Abstract

Mathematics in print was not a good business proposition, at least not for printers in London in the seventeenth century. In his chapter, “‘A Design Inchoate’: Edward Bernard’s Planned Edition of Euclid and Its Scholarly Afterlife in Late Seventeenth-Century Oxford,” Philip Beeley details the winding path of a proposed edition of Euclid’s Elements , showing just how many hands, how many years, and how much convincing it took for a project of clear academic importance to be realized in a final, printed form. Beeley, along with Benjamin Wardaugh and Yelda Nasifoglu, is one of the editors of Reading Mathematics in Early Modern Europe: Studies in the Production, Collection, and Use of Mathematical Books , an engrossing new book published last year by Routledge. The editors write, “By defining and illuminating the distinctive world of early modern mathematical reading, this volume seeks to close the gap between the history of mathematics as a history of texts and history of mathematics as part of the broader history of human culture” (i)—an ambitious academic project, and one that is realized quite successfully here.
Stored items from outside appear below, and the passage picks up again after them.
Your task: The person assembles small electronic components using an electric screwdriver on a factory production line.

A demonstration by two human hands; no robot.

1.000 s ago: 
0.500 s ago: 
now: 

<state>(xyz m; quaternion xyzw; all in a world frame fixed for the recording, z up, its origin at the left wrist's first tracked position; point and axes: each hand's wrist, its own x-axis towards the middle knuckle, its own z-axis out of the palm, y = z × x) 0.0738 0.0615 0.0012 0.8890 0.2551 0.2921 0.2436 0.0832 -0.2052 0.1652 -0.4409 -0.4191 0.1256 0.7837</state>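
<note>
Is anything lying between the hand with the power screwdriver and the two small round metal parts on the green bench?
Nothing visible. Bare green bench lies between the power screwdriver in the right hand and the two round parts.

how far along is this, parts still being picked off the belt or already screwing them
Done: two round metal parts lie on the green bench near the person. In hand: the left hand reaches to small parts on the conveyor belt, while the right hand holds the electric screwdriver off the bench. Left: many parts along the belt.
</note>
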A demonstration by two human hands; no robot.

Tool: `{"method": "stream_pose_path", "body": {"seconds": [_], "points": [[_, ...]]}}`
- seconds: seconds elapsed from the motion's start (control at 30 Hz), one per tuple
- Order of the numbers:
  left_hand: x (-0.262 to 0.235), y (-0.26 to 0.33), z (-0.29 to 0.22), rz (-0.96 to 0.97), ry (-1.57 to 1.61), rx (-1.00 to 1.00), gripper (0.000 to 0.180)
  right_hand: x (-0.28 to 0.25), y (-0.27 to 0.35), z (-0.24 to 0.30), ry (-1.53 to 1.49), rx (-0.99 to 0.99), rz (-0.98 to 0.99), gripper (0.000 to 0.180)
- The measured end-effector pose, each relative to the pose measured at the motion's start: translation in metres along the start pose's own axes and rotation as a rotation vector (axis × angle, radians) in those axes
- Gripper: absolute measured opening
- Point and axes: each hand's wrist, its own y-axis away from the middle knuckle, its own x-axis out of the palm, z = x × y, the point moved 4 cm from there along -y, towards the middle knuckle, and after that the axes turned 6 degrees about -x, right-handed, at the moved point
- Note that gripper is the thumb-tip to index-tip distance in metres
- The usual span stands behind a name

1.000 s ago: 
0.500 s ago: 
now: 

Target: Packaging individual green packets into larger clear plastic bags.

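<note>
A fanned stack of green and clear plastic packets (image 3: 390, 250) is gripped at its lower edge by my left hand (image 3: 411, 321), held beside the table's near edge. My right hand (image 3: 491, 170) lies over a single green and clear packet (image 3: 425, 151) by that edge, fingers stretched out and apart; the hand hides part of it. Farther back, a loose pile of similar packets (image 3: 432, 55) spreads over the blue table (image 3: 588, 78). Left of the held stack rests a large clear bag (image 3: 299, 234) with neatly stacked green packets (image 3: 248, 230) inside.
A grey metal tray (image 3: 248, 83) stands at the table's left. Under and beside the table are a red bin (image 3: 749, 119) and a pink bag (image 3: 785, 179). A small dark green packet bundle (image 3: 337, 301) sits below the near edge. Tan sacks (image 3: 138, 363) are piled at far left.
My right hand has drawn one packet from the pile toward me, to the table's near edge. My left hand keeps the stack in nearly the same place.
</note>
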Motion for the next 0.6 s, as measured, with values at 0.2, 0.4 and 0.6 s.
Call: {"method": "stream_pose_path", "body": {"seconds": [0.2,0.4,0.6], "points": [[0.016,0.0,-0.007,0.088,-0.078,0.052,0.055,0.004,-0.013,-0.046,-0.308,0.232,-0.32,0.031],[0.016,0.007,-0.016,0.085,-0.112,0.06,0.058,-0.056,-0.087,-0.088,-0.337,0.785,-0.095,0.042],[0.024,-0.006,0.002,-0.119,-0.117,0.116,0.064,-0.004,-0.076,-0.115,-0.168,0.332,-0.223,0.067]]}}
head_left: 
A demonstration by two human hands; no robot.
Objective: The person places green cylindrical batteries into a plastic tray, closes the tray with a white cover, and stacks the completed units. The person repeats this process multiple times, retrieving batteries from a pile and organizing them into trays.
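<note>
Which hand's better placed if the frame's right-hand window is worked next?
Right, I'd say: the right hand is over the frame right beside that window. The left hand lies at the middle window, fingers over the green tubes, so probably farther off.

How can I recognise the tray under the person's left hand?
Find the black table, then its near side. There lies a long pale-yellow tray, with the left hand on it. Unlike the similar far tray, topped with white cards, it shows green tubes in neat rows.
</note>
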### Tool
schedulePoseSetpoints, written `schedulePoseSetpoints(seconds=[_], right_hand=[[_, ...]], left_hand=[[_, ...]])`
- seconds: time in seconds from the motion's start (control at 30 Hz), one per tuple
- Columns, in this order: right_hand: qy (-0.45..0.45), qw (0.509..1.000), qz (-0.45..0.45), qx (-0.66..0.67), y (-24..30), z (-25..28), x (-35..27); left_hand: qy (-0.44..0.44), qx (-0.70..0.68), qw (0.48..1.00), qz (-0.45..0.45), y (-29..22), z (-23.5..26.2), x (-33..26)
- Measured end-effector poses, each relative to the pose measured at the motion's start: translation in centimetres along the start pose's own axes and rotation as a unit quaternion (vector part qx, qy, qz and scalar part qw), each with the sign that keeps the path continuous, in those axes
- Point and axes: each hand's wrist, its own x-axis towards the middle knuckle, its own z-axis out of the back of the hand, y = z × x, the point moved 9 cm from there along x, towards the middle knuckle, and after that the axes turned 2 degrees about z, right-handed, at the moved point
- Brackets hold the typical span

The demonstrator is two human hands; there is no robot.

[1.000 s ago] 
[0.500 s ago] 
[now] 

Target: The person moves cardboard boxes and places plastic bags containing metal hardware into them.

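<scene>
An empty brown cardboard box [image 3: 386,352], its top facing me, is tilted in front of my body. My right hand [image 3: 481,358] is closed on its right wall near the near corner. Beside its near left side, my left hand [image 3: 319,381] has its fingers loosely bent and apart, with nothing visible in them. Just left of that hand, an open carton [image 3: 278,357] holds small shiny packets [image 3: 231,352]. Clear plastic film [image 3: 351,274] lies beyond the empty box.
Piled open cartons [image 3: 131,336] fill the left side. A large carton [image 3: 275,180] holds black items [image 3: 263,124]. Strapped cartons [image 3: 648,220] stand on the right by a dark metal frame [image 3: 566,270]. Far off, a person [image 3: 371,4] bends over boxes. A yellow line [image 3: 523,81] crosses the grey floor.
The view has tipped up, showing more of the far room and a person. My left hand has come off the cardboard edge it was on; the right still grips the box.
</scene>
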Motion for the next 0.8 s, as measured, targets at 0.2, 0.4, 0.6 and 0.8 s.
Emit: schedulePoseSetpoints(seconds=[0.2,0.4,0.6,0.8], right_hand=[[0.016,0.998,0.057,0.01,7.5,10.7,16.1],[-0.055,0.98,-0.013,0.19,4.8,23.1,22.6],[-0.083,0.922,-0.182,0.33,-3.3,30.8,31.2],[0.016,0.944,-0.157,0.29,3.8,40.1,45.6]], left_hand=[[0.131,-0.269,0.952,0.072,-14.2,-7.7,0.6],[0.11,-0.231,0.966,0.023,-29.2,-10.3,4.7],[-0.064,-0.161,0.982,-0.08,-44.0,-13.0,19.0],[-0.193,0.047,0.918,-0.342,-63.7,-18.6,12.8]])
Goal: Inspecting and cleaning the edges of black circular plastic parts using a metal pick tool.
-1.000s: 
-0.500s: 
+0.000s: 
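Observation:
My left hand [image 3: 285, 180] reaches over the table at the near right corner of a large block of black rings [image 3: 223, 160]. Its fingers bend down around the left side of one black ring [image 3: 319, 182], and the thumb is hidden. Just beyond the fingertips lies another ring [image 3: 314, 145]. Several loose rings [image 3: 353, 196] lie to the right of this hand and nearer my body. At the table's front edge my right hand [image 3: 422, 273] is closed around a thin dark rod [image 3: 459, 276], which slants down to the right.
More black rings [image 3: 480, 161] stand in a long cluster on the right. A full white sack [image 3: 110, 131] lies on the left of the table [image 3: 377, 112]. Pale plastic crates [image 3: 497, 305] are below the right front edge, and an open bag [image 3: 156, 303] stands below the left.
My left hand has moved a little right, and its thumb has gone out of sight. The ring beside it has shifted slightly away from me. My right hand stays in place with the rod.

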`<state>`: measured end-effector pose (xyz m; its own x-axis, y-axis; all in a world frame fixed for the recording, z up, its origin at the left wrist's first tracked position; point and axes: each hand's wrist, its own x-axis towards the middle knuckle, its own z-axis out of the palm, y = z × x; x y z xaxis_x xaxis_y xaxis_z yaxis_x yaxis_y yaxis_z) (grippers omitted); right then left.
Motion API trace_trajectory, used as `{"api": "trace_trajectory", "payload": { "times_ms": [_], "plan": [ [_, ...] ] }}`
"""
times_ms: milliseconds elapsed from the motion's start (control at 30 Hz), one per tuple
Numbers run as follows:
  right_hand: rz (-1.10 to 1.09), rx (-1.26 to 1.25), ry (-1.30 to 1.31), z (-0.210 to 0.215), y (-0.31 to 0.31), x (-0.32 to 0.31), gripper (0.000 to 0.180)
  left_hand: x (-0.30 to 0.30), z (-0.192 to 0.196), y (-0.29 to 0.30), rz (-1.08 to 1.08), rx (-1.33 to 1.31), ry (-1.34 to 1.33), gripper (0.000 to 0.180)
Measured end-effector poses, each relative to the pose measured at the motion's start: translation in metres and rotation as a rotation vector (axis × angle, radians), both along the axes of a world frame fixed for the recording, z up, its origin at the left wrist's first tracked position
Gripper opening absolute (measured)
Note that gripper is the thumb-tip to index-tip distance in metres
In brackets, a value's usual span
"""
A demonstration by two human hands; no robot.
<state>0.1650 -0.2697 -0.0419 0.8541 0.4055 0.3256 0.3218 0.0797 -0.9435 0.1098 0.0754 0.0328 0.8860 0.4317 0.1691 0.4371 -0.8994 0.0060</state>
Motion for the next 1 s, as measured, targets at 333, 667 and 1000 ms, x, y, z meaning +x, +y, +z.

Each of the 11 chapters in the book is an essay that supports that argument from a different angle. Some focus on the history of specific mathematical concepts and on their textual transmission, and evolution, over time. Others zoom in on historic figures in the field and the textual artifacts they left behind. All of the chapters engage with the transmission of mathematics at the material level in some way and are grounded in the analysis of early modern texts, diagrams, and the material evidence of readers’ interactions with them.